Wouldn’t there be value in getting the population of fibrillation patients to share their experiences online? The disorder is mysterious in many ways and perhaps the anecdotal testimony of these patients would help focus attention on causes and possibly effective treatment or might simply inspire those who are working on the problem. Tom started the bidding with that question. Bill responded in email:

I believe the collected wisdom of the patients themselves could shed some light on factors which cause AF and methods of treatment which have helped to ameliorate the condition. It is a very frustrating condition for physicians and patients as none of our preventive or curative treatments are good enough. What makes it ripe for research is the intermittent nature of [the condition]…

I am also quite interested in anecdotes concerning the people who got better. Science generally prides itself on staying away from anecdotes, but a large number of similar stories can push scientific borders….

My suggestion is to create a simple questionnaire that could be used to tabulate certain types of results such as, do you think certain foods triggered your symptoms? And then open ended questions concerning causes and possible cures.

I came back with this:

A survey is good and needed.
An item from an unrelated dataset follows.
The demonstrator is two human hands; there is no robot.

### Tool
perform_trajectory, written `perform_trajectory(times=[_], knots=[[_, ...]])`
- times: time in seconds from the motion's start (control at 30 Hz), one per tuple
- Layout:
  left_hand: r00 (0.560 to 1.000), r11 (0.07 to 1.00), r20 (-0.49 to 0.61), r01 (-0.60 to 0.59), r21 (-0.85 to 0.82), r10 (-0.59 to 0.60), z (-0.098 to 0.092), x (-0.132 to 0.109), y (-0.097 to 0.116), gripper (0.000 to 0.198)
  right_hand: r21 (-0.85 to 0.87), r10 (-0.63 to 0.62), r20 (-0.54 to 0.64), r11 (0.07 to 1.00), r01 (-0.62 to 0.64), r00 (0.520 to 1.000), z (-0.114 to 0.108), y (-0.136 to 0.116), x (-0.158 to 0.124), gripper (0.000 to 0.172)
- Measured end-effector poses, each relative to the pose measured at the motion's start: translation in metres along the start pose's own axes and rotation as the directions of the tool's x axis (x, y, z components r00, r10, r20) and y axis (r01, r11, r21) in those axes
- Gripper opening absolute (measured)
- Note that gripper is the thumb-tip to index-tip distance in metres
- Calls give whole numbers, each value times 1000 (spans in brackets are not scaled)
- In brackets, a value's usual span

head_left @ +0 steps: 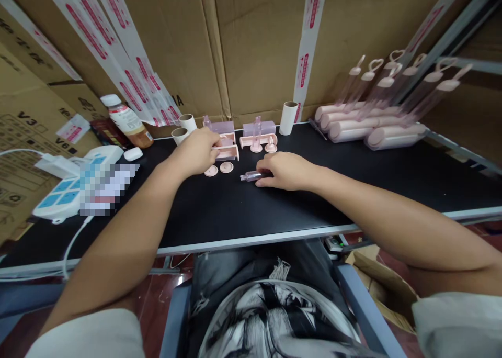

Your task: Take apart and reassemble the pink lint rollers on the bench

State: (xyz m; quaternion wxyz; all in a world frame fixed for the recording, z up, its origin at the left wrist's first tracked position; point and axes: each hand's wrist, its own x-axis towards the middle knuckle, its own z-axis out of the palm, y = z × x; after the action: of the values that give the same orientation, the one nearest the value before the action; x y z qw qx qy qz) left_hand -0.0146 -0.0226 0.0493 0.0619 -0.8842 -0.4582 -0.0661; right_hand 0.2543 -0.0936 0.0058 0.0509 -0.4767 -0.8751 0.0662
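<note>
My right hand (284, 170) is closed around a clear purple-tinted plastic tube (253, 176), held low over the black tabletop with its narrow end pointing left. Over the pink plastic parts reaches my left hand (198, 151), fingers bent down at a pink tray-like piece (229, 152); whether it grips anything is hidden. Two round pink discs (226, 167) lie just in front of it. Between the hands, a clear tube stands upright on a pink base (256, 135), beside a small pink cap (270, 145). Translucent purple covers (259, 128) lie behind.
White cardboard tubes (288, 118) stand at the back. Several pink cylinders with clear tubes and looped tops (358, 130) are grouped at the right. To the left are a power strip (78, 182), a bottle (127, 121) and its white cap (133, 154). Cardboard boxes (254, 44) wall the back.
</note>
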Motion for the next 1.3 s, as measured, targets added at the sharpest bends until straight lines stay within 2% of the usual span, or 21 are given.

But I also wonder whether there is value in ongoing narrative. What if all afib patients blogged their experience with tags so the posts could be found (they also could add posts to forums or group blogs) with limited metadata (e.g., labels for causes, treatment, etc.)? The data is freeform but with some contextual analysis, someone might start to find patterns (e.g., frequent mentions of chocolate). Similarly, doctors could blog cases, showing more or less success with various treatments or discussion of causes.

The point is that there is a narrative to this ailment. Does the internet allow us to start to capture that narrative. Yes, by its nature, it is anecdotal. But so is the ailment. That’s life.

Now one problem is that some crackpot theories could end up in this pool of information — afib caused by aliens — but the internet is good at dealing with outliers. People could vote on posts, a la Digg (or its medical cousin, Pligg), to show agreement and start to swarm around shared views; posts with more links could gain more authority.

Tom says this ability for people “to concentrate information may be one of the greatest disintermediations of all.”

So what do you think? Fear not, I won’t turn this into the afib blog. But I think that a combination of survey data and narrative using the tools of the internet to bring together all this data and experience could yield new frontiers of research and inspiration for this condition and, of course, others. Please join in…..

: ALSO: Just searching on “afib” at Technorati yielded some fascinating links. This is a wonderful medical blog, which in turn led me to lots of good medical-journal articles and also to the medical Digg and to a rate-my-doctors site. Disintermediation, indeed.